Wright won her second World Title back in 2017. Following that year she has been dealing with injuries and has been working herself back into the swing of things. Since 2017 the landscape of the WSL Championship Tour has changed. Instead of a surfer gaining the most amount of points throughout the year to win the title, now the top five surfers enter into the last event of the year at Trestles and battle it out for a one-day winner-takes-all event. This is Wright's first time competing in that format and she is sitting in the number two spot. Fansided caught up with Wright about a week out from the competition to talk about the uncertainties of the contest and her future in the sport.
"There's a certain level of acceptance when it comes to our sport of, kind of just the unknown, and like, uncertainty," she said. "I know people struggle with that a lot, but I think it's one of those ones where like, I know, I've really had to accept the unknowns I've had. I love guarantees, I'm an athlete, I love controllables, I love being able to guarantee myself something, but realistically, I have none. Going into this day I've known I could be world champ, or could not be. And it's like, it doesn't change, the amount of effort I put in, it doesn't change the amount of engagement that I have on the day, doesn't change the amount of connection that I have with myself on the day."
Tyler Wright will be representing Team Australia at the 2024 Summer Olympic Games
In addition to making the Rip Curl WSl Final, Wright has also provisionally qualified to represent Australia at the 2024 Summer Olympic Games in France. Although the majority of the Games will be held in Paris, the surfers will compete on the French Polynesian island of Tahiti. The wave that will be the site for this contest is named Teahupoʻo and is known for its dangerous conditions and barreling strength. This break was the location of the last WSL competition and Wright has been vocal about her fear of this monster wave. Now she must get ready to face this fear again on the Olympic stage.

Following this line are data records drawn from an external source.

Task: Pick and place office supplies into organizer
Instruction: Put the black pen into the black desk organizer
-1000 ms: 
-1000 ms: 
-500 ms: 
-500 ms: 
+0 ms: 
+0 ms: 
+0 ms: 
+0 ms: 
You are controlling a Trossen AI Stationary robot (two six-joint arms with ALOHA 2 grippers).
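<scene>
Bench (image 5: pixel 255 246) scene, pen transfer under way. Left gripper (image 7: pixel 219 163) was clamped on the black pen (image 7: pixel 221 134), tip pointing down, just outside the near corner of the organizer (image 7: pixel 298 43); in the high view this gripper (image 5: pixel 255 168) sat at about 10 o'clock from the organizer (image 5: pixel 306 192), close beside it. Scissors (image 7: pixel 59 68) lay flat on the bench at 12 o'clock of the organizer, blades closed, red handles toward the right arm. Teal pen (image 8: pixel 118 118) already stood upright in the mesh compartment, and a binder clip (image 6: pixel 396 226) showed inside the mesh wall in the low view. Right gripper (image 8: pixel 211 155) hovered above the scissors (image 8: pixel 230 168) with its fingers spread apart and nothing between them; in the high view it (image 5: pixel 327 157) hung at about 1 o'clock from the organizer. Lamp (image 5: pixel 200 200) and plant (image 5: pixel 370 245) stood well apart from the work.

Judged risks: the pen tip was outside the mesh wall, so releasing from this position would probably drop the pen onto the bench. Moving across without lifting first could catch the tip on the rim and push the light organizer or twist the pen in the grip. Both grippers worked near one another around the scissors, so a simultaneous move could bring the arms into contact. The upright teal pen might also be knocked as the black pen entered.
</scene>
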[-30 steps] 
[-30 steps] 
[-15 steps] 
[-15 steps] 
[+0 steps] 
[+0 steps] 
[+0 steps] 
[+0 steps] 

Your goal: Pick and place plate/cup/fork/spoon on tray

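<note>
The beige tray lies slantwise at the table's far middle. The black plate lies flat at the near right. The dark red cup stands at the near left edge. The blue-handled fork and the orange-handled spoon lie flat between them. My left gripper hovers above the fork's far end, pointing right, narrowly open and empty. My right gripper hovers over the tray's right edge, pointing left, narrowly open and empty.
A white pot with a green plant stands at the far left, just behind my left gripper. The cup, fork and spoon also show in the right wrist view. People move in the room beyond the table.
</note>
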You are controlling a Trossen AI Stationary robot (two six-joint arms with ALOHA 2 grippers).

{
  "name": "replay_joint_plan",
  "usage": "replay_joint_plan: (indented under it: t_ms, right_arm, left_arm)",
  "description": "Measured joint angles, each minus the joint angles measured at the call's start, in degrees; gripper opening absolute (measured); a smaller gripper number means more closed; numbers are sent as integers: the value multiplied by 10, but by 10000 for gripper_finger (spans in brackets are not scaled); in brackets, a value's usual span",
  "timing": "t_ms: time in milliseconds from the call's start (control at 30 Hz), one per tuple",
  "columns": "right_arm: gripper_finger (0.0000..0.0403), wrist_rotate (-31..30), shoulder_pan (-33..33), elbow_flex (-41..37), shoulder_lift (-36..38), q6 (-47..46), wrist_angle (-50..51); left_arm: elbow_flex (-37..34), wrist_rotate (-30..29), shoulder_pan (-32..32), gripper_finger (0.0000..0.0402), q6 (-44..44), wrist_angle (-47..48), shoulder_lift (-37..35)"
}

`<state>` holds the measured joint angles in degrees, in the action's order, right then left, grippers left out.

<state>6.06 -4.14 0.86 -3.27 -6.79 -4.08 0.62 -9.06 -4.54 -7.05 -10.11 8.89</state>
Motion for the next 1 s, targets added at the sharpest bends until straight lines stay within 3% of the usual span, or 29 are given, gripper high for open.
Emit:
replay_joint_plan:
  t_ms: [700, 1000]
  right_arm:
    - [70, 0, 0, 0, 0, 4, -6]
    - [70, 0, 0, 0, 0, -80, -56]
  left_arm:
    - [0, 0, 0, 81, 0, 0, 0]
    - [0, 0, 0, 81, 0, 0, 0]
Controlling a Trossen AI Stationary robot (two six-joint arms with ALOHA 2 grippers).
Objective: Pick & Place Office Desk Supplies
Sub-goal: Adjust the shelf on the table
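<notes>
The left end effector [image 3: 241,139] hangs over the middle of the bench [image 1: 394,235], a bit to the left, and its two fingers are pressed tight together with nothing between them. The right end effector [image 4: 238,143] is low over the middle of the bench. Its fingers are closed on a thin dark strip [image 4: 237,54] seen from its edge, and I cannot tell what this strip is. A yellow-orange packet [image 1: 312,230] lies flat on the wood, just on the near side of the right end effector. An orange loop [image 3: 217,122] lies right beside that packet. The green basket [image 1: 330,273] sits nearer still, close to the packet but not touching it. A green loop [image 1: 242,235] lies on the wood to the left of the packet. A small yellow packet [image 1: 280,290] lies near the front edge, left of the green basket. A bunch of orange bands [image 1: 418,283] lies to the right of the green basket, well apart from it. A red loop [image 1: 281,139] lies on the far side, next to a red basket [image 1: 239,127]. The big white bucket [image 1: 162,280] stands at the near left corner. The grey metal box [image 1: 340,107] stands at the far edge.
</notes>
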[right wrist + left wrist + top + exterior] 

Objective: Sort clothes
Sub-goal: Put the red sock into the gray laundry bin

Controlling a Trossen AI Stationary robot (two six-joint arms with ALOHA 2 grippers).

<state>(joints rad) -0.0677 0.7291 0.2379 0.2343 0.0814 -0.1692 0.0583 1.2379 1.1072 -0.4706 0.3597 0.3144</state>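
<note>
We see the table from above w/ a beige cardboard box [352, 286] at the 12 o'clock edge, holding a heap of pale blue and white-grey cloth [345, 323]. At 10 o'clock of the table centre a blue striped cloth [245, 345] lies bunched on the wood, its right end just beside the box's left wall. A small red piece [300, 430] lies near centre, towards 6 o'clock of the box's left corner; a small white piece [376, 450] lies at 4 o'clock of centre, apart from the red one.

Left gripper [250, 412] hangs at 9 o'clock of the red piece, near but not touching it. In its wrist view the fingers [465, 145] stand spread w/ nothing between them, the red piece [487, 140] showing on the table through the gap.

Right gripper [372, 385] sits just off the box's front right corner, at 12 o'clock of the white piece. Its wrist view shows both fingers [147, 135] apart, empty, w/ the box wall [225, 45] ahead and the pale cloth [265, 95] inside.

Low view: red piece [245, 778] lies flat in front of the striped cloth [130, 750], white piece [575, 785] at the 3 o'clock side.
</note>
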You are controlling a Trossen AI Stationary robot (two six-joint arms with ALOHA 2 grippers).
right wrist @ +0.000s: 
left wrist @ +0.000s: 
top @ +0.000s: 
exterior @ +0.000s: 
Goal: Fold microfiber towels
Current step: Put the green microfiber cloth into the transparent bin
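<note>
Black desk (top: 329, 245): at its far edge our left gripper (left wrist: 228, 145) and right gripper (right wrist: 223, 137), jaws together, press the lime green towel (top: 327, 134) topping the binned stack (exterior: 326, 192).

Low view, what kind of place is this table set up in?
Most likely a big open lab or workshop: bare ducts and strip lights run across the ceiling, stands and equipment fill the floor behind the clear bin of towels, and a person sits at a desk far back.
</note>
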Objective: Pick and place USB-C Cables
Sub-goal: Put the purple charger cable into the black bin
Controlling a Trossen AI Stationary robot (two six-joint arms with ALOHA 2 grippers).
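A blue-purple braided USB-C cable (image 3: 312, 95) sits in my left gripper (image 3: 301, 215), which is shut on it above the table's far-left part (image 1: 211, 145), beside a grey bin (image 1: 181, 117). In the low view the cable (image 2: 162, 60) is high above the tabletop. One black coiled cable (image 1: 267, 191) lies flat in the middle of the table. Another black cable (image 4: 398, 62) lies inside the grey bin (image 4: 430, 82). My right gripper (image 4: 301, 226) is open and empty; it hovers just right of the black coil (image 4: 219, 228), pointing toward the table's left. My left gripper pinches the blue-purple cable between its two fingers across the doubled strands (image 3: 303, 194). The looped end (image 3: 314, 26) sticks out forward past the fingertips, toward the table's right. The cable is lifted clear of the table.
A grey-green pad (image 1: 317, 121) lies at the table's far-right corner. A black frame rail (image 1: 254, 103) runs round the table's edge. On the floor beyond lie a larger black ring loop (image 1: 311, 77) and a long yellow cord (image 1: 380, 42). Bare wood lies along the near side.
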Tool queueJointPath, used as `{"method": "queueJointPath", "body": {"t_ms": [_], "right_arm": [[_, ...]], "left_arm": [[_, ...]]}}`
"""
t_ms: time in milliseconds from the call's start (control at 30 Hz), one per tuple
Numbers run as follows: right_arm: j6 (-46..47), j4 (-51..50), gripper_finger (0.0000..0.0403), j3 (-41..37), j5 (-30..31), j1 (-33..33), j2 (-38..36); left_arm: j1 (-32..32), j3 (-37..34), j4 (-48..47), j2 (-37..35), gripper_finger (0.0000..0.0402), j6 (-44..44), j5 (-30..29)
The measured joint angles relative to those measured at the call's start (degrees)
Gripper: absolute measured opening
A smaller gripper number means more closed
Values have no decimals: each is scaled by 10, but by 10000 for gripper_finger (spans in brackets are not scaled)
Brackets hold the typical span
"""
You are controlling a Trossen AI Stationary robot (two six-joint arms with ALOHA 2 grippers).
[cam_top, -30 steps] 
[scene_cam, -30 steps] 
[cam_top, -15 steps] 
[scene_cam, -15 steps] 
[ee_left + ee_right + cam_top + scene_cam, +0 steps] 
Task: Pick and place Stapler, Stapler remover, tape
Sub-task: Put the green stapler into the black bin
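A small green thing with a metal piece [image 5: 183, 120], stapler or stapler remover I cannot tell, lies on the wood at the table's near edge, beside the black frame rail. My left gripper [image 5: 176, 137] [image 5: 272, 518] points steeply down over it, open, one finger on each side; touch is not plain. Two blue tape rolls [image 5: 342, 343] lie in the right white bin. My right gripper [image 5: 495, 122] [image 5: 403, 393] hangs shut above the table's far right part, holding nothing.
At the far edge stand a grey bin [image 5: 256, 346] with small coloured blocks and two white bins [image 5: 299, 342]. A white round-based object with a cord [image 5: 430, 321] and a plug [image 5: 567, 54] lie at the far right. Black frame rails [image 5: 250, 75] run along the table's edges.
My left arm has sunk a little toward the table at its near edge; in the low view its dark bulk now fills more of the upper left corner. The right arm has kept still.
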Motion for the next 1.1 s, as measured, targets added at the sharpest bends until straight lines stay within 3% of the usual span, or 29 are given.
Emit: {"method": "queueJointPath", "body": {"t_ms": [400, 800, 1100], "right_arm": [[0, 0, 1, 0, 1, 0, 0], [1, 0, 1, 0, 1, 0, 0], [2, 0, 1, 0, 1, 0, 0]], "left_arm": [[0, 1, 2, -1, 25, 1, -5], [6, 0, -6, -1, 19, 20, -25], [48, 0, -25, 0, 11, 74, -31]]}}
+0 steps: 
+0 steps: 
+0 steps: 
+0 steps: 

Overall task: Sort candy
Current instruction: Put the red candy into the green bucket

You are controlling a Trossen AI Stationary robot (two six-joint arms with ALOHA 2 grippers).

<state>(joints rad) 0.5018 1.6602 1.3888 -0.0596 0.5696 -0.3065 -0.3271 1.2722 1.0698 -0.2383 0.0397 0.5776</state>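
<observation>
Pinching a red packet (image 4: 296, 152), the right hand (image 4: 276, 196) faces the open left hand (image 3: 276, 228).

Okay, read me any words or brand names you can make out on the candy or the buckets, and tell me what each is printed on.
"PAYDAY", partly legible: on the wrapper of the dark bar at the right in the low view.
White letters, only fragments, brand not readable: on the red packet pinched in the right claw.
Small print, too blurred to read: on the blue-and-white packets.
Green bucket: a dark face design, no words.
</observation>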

"I'm building a relationship with Teahupo'o," she said. "I've never shied away from the fact that it's the only wave that really truly scares me. The amount of fear that I have and how actually scared I am of that wave, it's sometimes overpowering for me. I am building my relationship and I'm building my trust and I'm building an approach that I really like and connect with and just building my connection with the ocean there. I find that those things are best viewed through a relationship dynamic."
Wright is surfing at the elite level and heading into a situation that could add another World Title to her resume, but that is not the end all be all in her mind. She spoke about a moment on tour this year when her thinking began to change and she began to become more aware of her intentions and the momentum of surfing as a whole.
"I had a moment in El Salvador where it was after the final one," she said. "I think that moment for me was when I kind of, it's not often that, like, I push through a lot of different things because I genuinely want to be the best version of me, I genuinely have a high level of engagement, of investing in kinda like how I see things because I feel like, for so long, you know, the standard of competition, in surfing was just a male standard. And I just think that's not good enough for me, it never has, I've never taken anything from it, I look at it, and I'm like, it's not it. I don't connect for that. So I think it was just, I just feel like I've taken back the social conditioning of, you know, holding the males standard, like the men are the standard and really taken back to sort of ownership of being a woman in sport, and also what that means, and there is no limitation for what I can do."
Fans will get to watch Wright and the other members of the top five both male and female compete at Lower Trestles. The waiting period for the Rip Curl WSL Final will begin on Sept. 8 and run through Sept. 16. The contest will run on the best conditioned day in that time frame. Fans can tune on on WorldSurfLeague.com or on WSL on YouTube.